### What is needed:
Take the data below and extract the lines from the one with "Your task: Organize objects" to the one with "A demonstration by", inclusive, exactly as written.

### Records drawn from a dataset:
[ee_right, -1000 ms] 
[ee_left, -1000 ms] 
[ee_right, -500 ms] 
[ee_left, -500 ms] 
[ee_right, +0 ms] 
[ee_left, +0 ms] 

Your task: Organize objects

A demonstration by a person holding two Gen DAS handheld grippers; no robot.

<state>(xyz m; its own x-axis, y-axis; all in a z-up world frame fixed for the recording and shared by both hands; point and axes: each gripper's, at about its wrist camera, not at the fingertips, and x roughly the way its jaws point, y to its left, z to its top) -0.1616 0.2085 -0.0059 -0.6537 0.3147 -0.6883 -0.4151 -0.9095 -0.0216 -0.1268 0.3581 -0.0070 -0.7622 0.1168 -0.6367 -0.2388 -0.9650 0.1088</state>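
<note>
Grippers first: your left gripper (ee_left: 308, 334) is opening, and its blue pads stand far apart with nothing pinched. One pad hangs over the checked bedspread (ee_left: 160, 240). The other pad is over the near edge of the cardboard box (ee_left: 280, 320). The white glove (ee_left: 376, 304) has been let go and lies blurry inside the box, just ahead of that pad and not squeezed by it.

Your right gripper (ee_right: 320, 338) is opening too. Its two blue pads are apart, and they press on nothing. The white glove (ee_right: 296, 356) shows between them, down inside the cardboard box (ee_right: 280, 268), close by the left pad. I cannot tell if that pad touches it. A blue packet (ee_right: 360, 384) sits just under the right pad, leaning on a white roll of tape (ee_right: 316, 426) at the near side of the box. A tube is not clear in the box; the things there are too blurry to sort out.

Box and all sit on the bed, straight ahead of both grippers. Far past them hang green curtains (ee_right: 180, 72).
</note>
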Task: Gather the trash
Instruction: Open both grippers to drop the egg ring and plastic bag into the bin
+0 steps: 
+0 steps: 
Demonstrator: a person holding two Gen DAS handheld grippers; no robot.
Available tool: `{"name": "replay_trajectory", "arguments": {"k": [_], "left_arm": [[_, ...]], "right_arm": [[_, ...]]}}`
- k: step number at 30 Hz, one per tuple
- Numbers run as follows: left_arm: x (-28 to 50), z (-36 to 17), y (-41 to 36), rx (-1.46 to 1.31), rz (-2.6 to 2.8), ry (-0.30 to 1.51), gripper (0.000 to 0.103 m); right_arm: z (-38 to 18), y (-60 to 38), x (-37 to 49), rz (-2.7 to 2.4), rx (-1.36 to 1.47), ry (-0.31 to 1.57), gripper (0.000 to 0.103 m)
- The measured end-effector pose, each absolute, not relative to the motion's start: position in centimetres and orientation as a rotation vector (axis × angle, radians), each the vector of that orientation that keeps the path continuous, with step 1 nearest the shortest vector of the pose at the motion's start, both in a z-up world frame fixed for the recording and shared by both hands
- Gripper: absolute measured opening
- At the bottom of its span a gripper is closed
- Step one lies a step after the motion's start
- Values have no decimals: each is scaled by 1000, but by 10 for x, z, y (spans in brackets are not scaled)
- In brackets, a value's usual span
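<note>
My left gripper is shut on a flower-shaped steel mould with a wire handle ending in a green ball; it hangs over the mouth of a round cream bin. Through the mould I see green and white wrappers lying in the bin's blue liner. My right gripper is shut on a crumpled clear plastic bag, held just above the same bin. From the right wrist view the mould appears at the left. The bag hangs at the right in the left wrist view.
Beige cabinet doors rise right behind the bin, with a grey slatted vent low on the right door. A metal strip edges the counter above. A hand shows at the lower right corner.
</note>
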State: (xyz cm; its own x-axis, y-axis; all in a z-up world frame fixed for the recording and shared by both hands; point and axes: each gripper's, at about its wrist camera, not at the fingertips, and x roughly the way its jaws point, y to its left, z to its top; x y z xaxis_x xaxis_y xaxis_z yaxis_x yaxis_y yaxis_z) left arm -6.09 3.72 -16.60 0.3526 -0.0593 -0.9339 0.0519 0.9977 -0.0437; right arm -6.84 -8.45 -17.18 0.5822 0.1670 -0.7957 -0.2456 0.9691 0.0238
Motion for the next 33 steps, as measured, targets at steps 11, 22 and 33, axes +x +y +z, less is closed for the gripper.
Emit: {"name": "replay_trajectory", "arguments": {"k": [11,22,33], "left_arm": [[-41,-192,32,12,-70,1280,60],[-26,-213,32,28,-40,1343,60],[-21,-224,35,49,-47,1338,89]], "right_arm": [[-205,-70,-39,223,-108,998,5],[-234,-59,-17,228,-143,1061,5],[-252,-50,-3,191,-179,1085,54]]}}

### Exercise answer:
Your task: Organize objects

A demonstration by a person holding two Gen DAS handheld grippers; no robot.

For this exercise, nothing more remains to be done.